- **Exercise prompt**:
Only the lines from the one containing "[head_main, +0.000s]" to the end of the material are to be copied, exactly and in full; images stay out.

- **Data for this task**:
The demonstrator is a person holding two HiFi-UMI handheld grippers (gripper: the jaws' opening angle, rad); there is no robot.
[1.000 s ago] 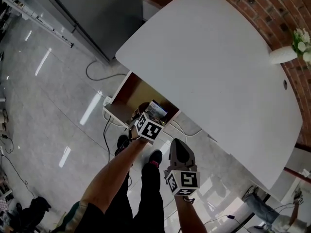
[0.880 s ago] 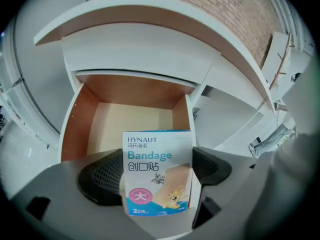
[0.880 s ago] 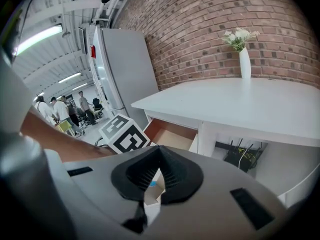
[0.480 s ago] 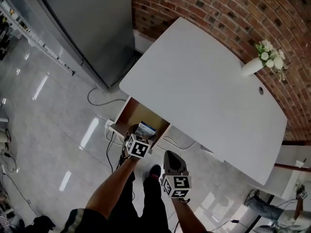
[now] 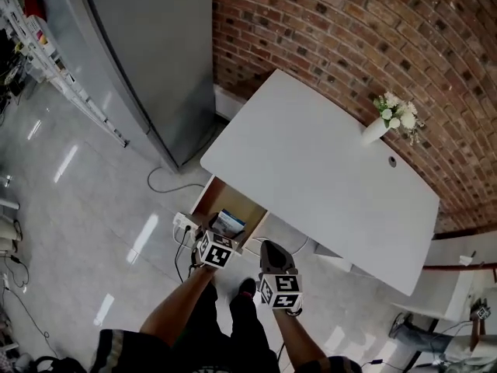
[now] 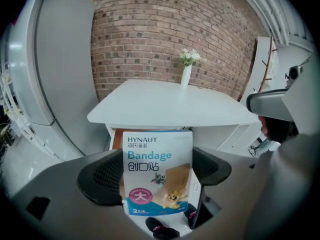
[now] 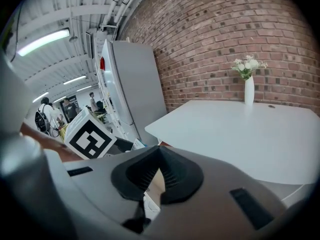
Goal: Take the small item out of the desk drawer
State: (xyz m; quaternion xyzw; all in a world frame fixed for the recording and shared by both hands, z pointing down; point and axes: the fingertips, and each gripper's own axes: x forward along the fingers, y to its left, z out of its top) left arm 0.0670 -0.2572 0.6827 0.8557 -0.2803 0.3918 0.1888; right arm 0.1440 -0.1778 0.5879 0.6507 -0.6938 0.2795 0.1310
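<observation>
My left gripper (image 5: 225, 231) is shut on a small white and blue bandage packet (image 5: 230, 222), held upright over the front edge of the open wooden drawer (image 5: 205, 196). In the left gripper view the packet (image 6: 157, 171) stands between the two dark pads (image 6: 102, 176), in front of the white desk (image 6: 170, 104). My right gripper (image 5: 271, 247) hangs just right of the left one, off the drawer. Its jaws meet with nothing between them in the right gripper view (image 7: 159, 176).
The white desk (image 5: 326, 169) carries a white vase of flowers (image 5: 377, 129) at its far edge against a brick wall. A tall grey cabinet (image 5: 147, 45) stands left of the desk. Cables and a power strip (image 5: 183, 224) lie on the floor beside the drawer.
The head camera has pulled up and back, so the desk looks smaller. Both grippers have drawn back toward me, and the left one has brought the packet up from the drawer.
</observation>
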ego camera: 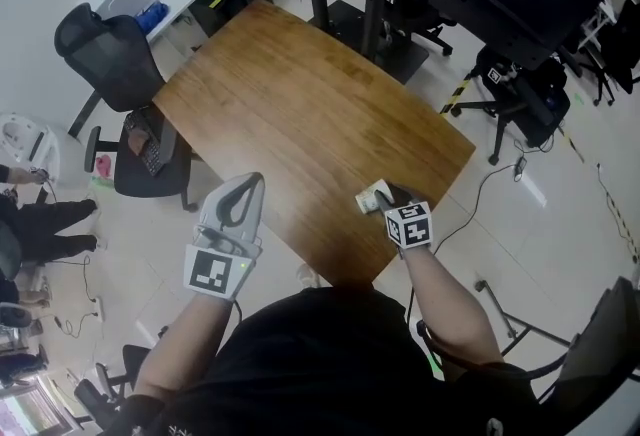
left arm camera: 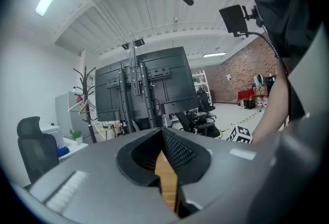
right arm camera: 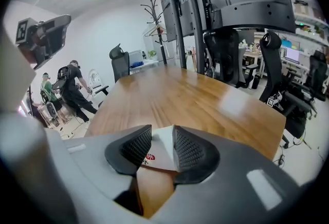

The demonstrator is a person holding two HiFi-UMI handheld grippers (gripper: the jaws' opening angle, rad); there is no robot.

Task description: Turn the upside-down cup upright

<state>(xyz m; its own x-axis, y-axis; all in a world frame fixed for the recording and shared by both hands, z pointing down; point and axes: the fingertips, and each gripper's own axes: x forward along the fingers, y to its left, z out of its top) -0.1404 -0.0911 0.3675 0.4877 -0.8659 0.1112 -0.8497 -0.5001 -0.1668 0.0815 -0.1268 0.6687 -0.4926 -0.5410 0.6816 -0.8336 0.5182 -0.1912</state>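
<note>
Right tongs (right arm camera: 161,135) parted, white paper cup with red mark (right arm camera: 159,153) between pads, not clamped. Cup sits near front edge of brown wooden desk (ego camera: 300,104). Right forearm slants down toward it. Left tongs (left arm camera: 163,138) together, empty, roughly level, off desk's left edge. Wide wood surface open beyond cup.

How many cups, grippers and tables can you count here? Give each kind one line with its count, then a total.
Cups: 1, the white cup
Grippers: 2, the left gripper and the right gripper
Tables: 1, the wooden table
Total: 4
</note>
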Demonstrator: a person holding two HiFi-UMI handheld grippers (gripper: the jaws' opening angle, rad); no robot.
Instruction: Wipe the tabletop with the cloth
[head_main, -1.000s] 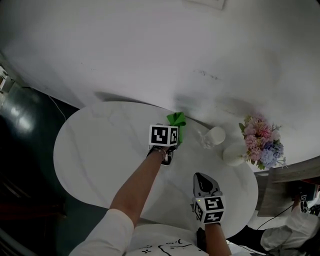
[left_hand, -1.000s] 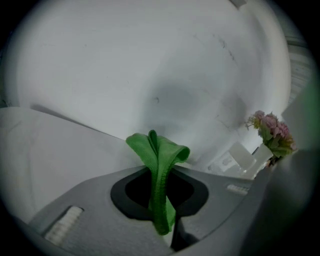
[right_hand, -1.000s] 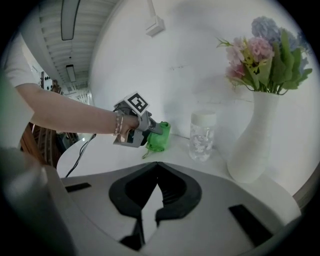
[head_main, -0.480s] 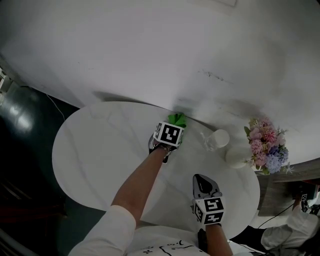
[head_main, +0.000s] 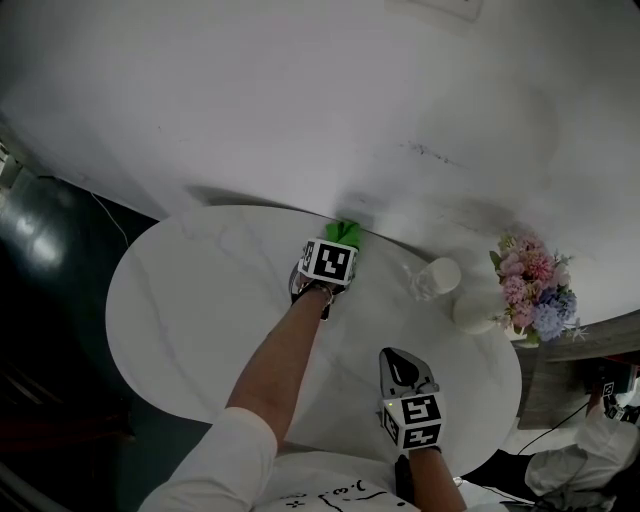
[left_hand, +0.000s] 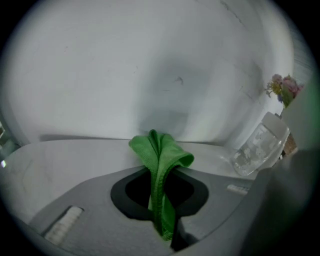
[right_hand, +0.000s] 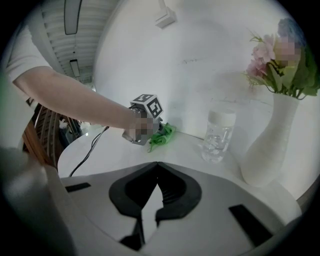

- **Worked solution**:
[head_main, +0.000s] 
[left_hand, +0.000s] 
[right_hand, +0.000s] 

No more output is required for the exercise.